Exercise instructions: Establish how many lines in the entries hold the string "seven". The number by itself is the whole answer.

Exercise materials:
####################
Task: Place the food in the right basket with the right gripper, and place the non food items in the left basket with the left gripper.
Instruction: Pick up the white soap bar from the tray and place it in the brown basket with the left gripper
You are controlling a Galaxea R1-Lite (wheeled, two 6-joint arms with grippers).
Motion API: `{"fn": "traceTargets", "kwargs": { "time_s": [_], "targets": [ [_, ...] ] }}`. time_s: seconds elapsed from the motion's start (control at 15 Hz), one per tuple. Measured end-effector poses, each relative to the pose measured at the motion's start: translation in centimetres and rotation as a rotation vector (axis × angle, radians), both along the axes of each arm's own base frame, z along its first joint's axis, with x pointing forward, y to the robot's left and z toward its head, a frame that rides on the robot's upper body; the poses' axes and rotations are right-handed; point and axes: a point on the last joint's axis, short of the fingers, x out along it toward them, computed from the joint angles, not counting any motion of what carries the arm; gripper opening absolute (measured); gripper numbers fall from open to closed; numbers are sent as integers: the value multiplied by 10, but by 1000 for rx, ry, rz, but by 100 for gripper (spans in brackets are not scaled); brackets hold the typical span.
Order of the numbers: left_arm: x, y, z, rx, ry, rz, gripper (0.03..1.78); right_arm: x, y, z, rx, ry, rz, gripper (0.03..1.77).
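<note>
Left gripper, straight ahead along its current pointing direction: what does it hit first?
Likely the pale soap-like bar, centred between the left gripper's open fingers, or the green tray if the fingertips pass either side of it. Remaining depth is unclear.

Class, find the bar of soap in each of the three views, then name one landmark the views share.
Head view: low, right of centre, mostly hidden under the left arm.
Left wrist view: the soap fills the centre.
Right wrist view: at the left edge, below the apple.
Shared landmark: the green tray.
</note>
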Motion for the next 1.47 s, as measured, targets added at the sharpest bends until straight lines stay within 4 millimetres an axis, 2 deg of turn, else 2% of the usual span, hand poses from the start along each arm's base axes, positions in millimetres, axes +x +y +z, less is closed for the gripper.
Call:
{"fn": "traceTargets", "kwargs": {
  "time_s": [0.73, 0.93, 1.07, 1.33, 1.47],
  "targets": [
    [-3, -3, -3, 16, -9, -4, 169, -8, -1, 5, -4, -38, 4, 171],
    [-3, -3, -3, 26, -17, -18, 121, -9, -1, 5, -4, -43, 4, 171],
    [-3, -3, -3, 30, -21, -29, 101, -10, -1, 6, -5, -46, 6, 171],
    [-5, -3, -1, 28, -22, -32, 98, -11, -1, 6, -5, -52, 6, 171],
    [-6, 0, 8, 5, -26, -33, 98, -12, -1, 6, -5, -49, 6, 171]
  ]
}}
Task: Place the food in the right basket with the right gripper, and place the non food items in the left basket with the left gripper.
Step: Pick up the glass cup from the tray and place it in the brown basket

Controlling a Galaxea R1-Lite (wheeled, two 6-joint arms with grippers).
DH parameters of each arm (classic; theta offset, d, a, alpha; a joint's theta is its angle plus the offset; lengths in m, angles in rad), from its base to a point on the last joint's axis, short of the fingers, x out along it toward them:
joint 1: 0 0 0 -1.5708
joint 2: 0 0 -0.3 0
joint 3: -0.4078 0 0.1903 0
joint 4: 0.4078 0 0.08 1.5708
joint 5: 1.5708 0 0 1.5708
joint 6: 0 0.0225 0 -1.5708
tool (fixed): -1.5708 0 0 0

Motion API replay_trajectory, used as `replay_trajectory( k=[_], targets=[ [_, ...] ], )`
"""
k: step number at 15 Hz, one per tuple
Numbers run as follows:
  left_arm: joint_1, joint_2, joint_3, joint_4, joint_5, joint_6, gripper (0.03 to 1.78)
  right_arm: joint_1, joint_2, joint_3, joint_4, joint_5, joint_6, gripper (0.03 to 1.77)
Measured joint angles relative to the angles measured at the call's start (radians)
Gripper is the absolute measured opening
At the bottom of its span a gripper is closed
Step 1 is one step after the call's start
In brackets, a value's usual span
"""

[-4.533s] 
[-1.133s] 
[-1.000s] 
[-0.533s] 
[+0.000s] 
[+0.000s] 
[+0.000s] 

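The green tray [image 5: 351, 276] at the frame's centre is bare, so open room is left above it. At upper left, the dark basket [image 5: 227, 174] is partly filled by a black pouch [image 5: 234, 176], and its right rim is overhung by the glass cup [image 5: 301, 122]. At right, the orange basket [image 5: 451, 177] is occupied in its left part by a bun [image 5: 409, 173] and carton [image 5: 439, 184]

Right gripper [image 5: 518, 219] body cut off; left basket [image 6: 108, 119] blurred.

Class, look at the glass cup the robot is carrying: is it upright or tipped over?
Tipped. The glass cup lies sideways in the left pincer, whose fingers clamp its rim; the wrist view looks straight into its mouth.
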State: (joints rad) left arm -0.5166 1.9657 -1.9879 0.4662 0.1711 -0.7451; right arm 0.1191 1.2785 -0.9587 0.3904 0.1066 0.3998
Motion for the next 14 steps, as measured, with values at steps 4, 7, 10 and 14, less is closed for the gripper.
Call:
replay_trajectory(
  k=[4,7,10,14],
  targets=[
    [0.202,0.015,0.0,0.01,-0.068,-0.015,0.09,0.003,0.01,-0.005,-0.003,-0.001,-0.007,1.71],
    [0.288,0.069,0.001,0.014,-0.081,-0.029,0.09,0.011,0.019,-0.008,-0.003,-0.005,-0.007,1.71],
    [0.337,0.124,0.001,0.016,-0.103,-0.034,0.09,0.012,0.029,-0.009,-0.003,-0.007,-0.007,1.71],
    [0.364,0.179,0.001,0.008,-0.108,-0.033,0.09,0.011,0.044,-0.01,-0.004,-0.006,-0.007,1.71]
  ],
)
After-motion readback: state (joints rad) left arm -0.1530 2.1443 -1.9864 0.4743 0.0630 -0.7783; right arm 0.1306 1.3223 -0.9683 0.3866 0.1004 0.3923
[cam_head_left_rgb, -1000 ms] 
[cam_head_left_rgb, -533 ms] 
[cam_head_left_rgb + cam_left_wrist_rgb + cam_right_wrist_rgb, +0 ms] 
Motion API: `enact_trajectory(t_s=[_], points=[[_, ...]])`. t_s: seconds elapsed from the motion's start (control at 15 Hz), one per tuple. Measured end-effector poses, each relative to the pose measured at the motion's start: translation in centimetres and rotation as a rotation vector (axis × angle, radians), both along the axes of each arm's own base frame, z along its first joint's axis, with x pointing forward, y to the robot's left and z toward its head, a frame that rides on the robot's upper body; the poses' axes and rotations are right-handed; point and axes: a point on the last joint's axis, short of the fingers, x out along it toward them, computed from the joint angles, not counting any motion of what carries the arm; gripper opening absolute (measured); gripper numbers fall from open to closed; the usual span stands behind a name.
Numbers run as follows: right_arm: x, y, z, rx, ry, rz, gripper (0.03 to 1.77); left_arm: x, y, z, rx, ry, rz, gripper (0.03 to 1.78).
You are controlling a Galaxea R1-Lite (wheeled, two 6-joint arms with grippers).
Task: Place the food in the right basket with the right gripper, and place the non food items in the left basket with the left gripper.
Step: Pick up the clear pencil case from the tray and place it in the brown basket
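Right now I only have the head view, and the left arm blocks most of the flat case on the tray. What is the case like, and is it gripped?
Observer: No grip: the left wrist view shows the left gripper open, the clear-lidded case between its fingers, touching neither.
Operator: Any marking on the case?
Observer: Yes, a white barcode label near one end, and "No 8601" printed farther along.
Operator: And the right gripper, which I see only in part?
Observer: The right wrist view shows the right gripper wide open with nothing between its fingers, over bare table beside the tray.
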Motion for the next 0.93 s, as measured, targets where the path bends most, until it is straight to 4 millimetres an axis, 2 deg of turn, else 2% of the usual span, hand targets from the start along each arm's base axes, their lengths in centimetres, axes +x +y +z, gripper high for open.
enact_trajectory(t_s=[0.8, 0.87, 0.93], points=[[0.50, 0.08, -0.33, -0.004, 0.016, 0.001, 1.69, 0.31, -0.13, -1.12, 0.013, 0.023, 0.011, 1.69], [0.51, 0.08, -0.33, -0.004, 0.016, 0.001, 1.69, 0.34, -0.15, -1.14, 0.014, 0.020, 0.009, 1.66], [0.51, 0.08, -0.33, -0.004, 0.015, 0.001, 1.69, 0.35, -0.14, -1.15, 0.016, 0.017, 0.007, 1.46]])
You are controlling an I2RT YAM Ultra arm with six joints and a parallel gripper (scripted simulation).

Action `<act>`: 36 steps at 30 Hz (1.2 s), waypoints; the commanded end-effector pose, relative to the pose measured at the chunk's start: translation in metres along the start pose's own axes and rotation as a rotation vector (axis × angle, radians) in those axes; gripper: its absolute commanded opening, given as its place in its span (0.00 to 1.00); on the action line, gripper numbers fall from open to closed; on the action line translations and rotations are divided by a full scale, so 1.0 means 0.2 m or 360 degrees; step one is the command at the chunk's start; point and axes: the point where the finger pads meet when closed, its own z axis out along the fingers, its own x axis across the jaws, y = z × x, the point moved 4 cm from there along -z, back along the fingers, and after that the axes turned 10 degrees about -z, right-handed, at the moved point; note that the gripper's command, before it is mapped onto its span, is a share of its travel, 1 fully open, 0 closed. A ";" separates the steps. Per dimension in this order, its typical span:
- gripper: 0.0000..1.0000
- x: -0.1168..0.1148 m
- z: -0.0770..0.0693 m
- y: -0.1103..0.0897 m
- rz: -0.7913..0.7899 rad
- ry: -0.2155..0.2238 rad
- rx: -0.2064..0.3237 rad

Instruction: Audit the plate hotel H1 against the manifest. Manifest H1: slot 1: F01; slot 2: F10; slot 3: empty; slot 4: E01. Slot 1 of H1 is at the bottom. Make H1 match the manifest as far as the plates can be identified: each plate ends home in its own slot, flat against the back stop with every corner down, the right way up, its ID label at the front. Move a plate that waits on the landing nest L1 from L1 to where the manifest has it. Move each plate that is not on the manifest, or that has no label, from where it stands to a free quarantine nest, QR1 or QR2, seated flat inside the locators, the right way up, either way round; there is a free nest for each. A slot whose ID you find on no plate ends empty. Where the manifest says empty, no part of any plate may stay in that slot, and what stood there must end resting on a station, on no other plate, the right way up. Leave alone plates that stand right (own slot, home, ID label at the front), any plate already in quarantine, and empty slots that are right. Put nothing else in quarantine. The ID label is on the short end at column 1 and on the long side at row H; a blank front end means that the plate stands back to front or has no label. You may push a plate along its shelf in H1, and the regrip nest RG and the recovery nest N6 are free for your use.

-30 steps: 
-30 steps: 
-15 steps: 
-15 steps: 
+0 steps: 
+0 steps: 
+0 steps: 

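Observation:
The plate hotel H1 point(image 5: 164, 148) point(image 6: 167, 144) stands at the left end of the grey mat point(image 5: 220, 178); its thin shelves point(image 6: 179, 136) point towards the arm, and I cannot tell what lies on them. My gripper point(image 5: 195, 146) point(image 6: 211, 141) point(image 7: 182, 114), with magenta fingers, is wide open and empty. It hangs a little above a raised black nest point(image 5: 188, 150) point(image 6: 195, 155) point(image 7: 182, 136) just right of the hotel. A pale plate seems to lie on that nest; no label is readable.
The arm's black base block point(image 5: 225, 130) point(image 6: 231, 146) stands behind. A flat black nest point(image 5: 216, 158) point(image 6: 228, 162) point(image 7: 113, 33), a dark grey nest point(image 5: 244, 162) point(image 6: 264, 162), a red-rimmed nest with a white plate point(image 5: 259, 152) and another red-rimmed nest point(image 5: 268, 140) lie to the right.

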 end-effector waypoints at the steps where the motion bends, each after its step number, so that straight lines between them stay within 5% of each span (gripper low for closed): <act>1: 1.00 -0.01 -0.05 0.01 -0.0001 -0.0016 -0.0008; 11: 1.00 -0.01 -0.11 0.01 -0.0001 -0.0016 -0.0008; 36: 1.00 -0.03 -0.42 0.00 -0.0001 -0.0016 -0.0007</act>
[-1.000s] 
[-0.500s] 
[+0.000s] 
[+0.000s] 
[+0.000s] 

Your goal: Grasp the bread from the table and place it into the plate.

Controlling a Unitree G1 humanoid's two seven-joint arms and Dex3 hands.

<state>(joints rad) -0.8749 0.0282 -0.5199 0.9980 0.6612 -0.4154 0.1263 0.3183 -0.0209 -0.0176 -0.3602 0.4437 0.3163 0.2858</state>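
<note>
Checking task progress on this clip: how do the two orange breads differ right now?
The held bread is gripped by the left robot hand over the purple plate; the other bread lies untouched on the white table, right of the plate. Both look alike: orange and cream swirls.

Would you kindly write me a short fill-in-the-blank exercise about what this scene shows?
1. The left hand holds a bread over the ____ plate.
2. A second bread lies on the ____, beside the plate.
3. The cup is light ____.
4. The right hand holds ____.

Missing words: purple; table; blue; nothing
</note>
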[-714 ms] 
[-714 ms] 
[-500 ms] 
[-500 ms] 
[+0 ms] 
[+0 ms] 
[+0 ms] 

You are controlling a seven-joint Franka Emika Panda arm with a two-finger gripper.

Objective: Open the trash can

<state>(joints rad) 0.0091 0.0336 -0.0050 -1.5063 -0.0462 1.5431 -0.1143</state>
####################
Task solution: 2